> EXERCISE OBJECTIVE
Whenever a line carries the word "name", pull it out of the entries.

--- DATA TO PROCESS ---

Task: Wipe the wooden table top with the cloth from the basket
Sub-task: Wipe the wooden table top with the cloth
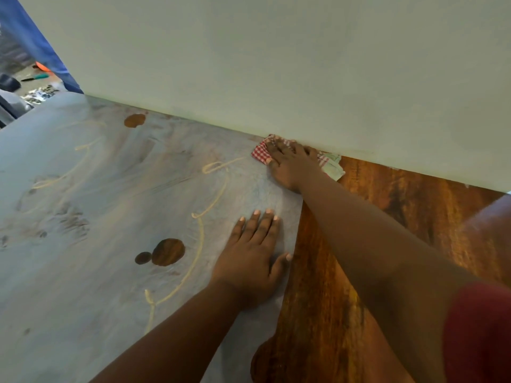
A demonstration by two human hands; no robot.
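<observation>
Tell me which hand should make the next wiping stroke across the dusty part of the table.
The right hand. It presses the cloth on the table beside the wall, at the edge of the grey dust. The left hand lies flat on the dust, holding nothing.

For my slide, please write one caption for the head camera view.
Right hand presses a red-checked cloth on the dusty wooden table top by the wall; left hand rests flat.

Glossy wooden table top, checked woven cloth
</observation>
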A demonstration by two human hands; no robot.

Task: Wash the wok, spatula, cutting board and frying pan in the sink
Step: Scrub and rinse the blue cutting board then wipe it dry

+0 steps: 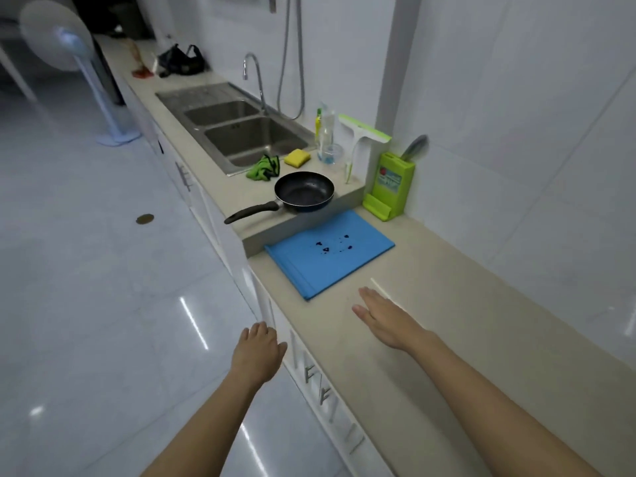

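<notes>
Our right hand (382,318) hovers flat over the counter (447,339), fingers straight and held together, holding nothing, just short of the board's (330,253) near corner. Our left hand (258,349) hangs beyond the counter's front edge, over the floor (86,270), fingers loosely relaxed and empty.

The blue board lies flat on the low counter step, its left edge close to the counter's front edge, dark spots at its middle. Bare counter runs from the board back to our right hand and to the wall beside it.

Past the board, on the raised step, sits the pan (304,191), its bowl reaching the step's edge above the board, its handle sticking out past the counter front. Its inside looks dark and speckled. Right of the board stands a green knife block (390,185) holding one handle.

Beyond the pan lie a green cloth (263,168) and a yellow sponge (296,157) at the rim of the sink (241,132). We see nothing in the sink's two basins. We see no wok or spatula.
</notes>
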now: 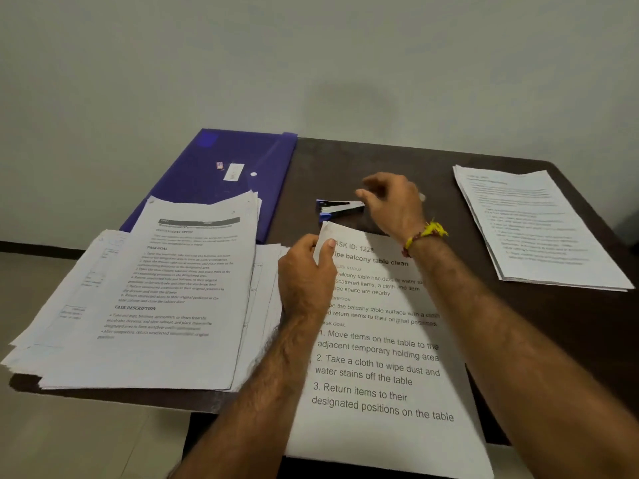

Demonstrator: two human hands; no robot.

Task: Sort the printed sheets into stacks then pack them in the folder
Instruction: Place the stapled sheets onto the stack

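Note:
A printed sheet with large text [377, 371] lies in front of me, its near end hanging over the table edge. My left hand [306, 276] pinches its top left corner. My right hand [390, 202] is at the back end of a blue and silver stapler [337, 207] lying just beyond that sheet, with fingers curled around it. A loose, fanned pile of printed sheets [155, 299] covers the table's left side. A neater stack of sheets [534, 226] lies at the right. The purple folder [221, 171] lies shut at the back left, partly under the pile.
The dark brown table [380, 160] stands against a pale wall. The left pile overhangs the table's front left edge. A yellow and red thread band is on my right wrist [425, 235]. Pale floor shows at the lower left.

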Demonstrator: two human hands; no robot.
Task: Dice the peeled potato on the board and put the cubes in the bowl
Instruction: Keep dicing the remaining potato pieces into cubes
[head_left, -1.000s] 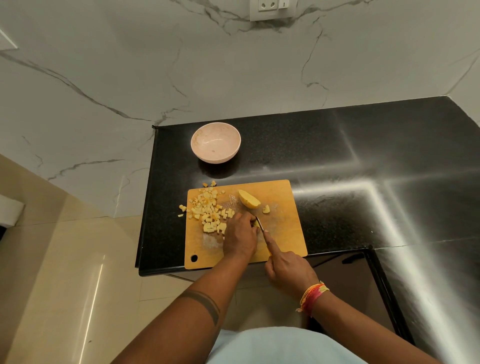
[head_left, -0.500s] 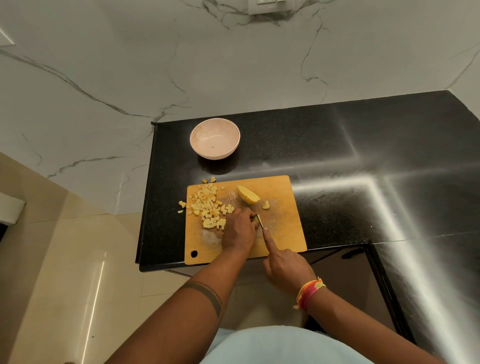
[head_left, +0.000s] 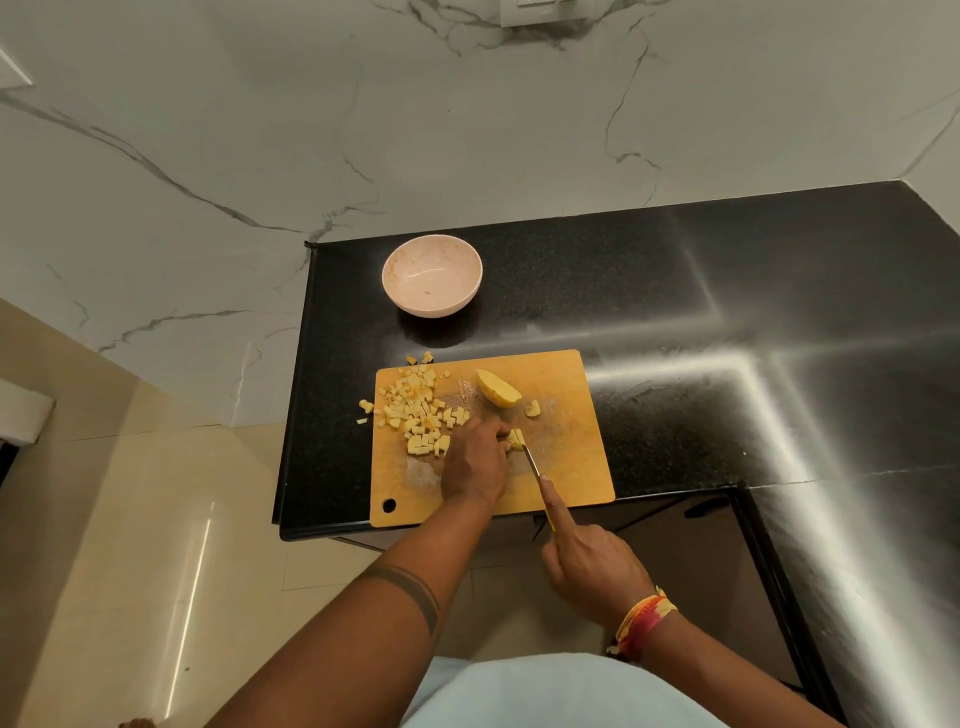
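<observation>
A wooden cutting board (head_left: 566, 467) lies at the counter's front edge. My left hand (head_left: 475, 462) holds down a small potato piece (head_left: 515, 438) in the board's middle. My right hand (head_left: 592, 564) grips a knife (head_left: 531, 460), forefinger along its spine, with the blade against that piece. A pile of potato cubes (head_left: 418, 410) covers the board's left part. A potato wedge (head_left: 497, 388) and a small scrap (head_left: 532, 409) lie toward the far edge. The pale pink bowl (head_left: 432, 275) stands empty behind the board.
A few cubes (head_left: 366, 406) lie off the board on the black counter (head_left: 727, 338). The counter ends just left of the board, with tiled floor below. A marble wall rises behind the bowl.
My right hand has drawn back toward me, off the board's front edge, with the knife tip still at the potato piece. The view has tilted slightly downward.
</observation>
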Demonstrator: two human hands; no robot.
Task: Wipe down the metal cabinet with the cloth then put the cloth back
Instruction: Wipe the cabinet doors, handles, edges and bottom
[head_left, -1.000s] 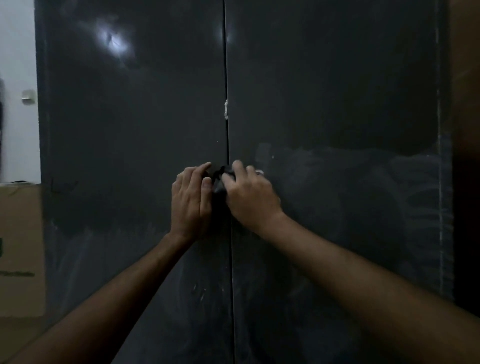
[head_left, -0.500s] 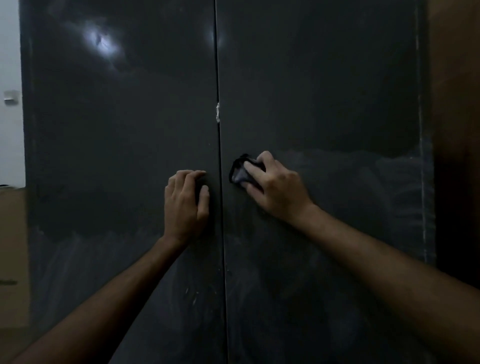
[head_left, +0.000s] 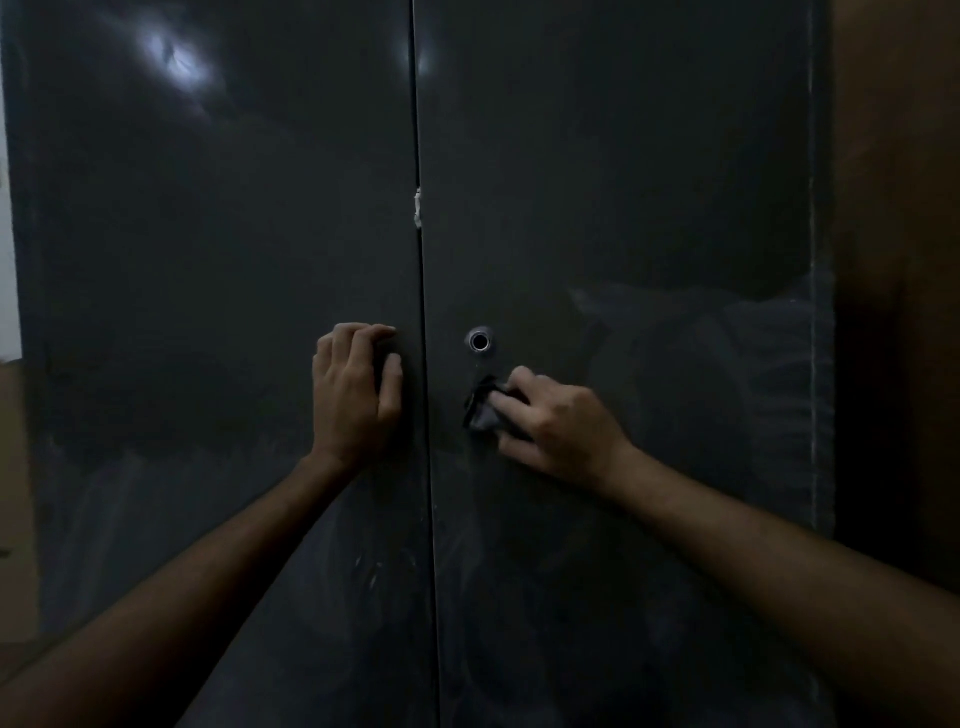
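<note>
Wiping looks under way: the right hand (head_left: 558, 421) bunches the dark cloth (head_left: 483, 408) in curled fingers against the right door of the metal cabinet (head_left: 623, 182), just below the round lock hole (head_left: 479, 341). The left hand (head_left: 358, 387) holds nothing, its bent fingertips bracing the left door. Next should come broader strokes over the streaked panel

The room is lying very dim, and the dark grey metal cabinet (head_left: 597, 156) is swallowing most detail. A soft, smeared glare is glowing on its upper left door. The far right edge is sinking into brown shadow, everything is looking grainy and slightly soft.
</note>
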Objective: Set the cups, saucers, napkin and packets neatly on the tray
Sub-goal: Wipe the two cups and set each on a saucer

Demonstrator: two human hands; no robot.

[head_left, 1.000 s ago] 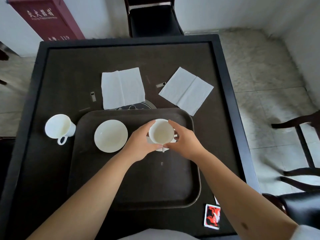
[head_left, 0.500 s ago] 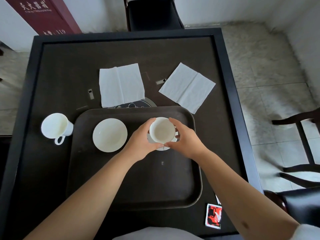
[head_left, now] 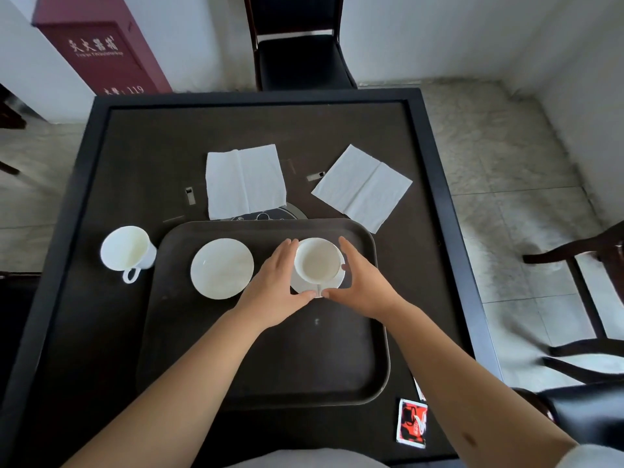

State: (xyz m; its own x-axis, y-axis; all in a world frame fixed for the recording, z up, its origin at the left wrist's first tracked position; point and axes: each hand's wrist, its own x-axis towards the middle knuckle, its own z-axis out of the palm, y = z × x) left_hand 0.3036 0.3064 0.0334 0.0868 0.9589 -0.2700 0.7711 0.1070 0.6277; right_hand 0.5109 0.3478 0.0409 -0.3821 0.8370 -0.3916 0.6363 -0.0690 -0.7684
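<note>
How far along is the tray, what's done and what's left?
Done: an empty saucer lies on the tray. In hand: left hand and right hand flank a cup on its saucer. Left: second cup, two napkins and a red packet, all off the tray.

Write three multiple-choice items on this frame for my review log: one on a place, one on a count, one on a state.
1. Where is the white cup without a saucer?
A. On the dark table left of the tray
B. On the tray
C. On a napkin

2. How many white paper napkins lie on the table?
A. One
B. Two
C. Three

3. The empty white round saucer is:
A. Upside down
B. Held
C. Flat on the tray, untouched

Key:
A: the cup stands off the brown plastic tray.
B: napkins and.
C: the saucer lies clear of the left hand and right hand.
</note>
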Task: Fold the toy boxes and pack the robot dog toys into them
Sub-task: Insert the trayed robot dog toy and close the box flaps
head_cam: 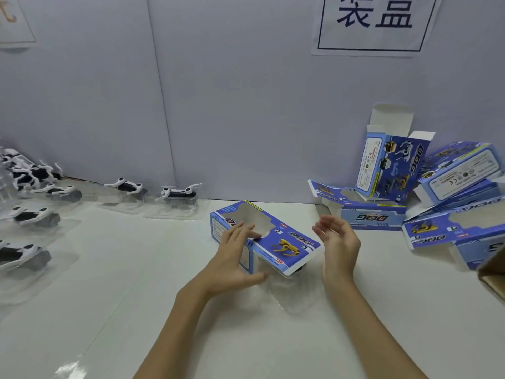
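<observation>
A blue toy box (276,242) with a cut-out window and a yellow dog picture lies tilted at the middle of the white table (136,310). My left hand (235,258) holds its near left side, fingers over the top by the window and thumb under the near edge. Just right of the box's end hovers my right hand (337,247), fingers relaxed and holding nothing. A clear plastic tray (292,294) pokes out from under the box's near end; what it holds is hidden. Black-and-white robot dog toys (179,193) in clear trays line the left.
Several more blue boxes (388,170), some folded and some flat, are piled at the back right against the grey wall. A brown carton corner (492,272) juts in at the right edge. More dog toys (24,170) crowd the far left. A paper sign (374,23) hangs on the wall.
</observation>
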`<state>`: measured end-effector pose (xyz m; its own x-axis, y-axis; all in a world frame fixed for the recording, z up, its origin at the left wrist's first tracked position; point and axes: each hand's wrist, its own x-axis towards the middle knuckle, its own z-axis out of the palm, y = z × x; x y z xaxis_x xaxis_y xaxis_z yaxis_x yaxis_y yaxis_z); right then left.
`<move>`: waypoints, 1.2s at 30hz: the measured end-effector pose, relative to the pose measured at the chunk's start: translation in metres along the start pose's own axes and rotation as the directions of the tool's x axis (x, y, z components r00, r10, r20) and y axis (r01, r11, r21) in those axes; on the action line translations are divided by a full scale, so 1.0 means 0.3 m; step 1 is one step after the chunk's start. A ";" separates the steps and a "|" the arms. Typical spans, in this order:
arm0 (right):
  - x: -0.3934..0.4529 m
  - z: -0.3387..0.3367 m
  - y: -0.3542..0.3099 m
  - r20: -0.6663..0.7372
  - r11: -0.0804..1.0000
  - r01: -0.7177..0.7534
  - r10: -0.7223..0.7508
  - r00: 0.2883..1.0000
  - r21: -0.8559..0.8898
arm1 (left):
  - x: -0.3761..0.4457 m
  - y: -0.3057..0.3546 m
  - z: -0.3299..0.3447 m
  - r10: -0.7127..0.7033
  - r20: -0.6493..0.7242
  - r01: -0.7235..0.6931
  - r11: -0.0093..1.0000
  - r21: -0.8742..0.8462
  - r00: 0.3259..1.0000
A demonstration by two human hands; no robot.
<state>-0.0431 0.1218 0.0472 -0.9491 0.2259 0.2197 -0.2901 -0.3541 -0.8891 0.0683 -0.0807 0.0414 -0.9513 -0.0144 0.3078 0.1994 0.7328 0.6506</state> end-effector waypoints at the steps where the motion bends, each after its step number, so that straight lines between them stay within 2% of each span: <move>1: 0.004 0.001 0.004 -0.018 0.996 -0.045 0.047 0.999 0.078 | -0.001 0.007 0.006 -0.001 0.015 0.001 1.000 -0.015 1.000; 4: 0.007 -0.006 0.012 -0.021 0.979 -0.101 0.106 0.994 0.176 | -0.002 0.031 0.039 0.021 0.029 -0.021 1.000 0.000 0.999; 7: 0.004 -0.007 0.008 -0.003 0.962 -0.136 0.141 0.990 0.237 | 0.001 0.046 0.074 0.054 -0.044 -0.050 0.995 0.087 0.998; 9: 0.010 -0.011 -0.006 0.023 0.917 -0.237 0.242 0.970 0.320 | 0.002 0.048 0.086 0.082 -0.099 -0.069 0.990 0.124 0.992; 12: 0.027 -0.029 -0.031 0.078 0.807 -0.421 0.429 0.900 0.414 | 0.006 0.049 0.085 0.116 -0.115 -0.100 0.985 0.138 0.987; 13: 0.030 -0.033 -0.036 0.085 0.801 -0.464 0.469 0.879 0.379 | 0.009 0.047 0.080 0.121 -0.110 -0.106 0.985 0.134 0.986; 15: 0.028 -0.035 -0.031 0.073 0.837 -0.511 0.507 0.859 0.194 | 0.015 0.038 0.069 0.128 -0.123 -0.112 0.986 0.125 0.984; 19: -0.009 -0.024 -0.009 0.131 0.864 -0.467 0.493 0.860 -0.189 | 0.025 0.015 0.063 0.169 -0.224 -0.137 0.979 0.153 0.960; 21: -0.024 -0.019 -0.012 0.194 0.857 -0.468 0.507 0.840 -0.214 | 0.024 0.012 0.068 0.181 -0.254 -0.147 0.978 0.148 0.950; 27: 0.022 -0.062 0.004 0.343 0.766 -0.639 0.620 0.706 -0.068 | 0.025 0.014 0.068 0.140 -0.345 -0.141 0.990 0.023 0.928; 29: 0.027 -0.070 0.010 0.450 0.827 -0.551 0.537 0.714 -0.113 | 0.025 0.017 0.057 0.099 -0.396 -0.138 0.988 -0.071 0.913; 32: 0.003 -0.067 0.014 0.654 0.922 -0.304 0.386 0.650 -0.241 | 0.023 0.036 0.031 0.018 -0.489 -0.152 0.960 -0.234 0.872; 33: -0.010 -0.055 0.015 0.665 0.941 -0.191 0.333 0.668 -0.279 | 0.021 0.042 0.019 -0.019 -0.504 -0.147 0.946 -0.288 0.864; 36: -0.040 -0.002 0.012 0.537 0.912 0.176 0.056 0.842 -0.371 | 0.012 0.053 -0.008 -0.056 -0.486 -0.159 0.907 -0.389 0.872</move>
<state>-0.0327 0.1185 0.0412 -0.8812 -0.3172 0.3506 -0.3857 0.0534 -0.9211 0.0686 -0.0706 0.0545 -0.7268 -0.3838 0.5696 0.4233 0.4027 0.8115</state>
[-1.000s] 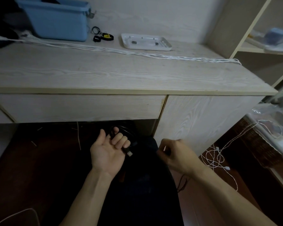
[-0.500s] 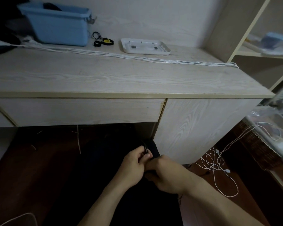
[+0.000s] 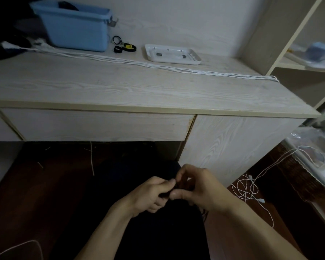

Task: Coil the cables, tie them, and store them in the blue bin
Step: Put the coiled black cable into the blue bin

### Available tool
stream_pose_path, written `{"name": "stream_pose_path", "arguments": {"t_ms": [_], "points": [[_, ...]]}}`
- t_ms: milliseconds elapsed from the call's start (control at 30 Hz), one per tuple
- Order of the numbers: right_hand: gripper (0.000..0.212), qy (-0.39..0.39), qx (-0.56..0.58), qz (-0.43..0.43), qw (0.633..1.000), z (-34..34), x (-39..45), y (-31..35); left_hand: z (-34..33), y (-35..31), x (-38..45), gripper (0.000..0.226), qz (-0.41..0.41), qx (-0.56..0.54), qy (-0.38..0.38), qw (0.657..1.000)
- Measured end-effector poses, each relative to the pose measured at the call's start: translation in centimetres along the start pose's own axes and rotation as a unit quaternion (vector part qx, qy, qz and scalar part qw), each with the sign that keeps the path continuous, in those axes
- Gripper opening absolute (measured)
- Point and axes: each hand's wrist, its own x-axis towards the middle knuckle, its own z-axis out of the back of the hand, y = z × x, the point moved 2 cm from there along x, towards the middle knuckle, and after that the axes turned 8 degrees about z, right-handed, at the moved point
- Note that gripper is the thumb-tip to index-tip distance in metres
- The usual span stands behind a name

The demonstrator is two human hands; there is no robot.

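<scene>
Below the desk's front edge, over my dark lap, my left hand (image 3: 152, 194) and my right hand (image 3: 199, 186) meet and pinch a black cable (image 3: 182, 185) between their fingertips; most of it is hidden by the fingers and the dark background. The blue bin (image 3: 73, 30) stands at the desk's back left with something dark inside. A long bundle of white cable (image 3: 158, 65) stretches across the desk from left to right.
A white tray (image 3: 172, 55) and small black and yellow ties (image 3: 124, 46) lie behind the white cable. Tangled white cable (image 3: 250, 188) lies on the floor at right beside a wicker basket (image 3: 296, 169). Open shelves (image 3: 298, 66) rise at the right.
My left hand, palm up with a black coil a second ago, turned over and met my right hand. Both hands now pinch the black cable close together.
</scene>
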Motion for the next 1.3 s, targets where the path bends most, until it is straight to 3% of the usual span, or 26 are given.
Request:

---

> REPLY
stream_pose_path, written `{"name": "stream_pose_path", "arguments": {"t_ms": [_], "points": [[_, ...]]}}`
- The usual span stands behind a name

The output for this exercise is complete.